WHAT TO PRODUCE - What is the number of lines below that contain the string "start"? Give it and nothing else.

DATASET SECTION -
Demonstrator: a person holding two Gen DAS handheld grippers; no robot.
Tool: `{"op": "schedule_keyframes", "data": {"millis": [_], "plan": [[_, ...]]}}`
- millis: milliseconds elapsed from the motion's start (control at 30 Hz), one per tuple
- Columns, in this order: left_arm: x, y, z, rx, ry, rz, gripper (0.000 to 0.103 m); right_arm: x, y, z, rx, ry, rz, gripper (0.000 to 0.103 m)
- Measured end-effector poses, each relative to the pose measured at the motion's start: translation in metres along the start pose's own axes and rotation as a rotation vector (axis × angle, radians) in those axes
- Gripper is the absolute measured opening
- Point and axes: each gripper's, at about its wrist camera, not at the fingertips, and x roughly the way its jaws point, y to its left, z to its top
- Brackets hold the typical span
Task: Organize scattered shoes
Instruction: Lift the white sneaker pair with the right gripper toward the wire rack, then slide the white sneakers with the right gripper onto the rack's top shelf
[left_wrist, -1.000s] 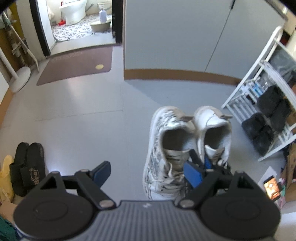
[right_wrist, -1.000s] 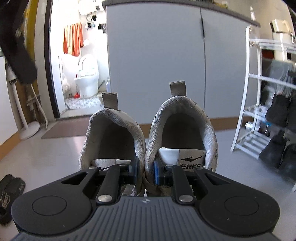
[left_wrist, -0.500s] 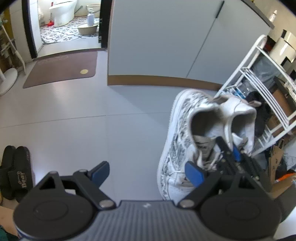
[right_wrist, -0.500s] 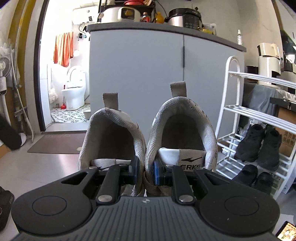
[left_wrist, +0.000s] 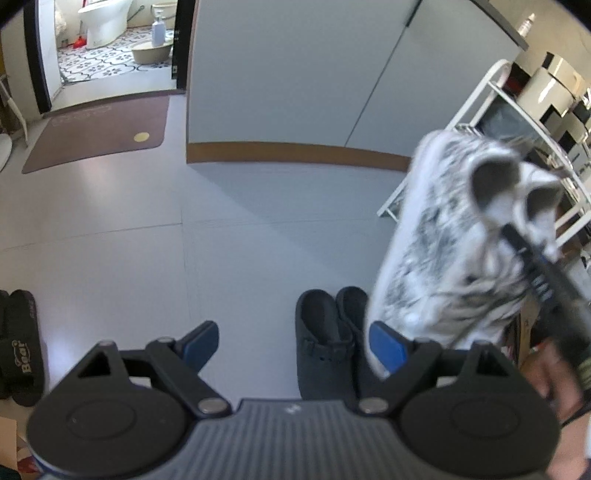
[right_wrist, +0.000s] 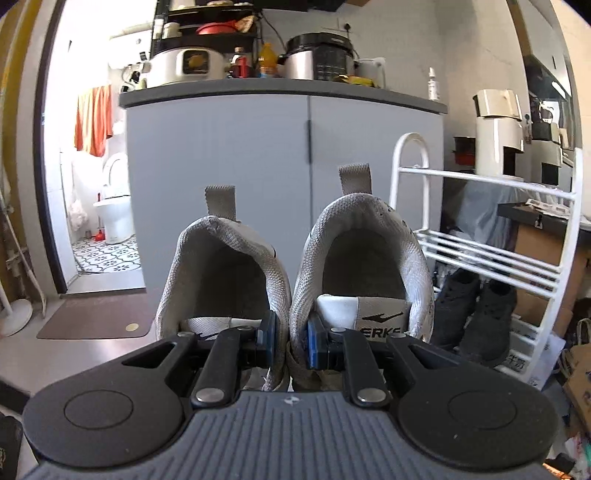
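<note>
Only the left wrist view shows the floor (left_wrist: 110, 240): a pair of dark clogs (left_wrist: 328, 343) lies side by side just ahead of the left gripper (left_wrist: 291, 345), black slides (left_wrist: 22, 354) sit at the far left edge, and the white sneakers (left_wrist: 454, 251) hang in the air at the right, blurred, with the right gripper (left_wrist: 532, 266) reaching into them from below right. The right wrist view shows instead the sneakers (right_wrist: 295, 280) from behind their tongues, the grey cabinet (right_wrist: 284, 166) beyond, and the white shoe rack (right_wrist: 491, 236) to the right with dark shoes (right_wrist: 472, 317) on a lower shelf. The sneakers are held as a pair, side by side, heels and pull tabs uppermost, their long axes running downward with the toes hanging toward the floor, well clear of it and near the rack. The right gripper (right_wrist: 289, 341) has its fingers (right_wrist: 266, 341) clenched on the two inner collar walls pressed together, one finger inside each shoe. The left gripper's fingers (left_wrist: 388, 347) stand spread wide and released, grasping nothing, pointing down at the floor beside the clogs.
</note>
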Motion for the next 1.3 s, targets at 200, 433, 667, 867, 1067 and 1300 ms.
{"op": "schedule_keyframes", "data": {"millis": [200,433,667,867,1067,1300], "plan": [[0.007,-0.001,0.006,-0.016,0.002,-0.011,0.09,0.004,-0.036,0.037,0.029,-0.012,-0.044,0.018],[0.01,-0.016,0.007,0.002,0.006,-0.034,0.09,0.017,-0.073,0.058,0.087,-0.015,-0.105,0.018],[0.006,-0.019,0.005,0.02,-0.013,-0.034,0.092,0.046,-0.119,0.07,0.164,0.002,-0.198,0.018],[0.014,-0.017,0.004,0.027,0.013,-0.015,0.092,0.075,-0.153,0.077,0.186,-0.009,-0.256,0.018],[0.012,-0.022,0.003,0.05,0.007,-0.008,0.092,0.112,-0.191,0.082,0.227,-0.009,-0.294,0.018],[0.015,-0.027,0.003,0.054,0.014,-0.019,0.092,0.159,-0.227,0.076,0.236,0.007,-0.336,0.019]]}}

REPLY TO THE EXERCISE - 2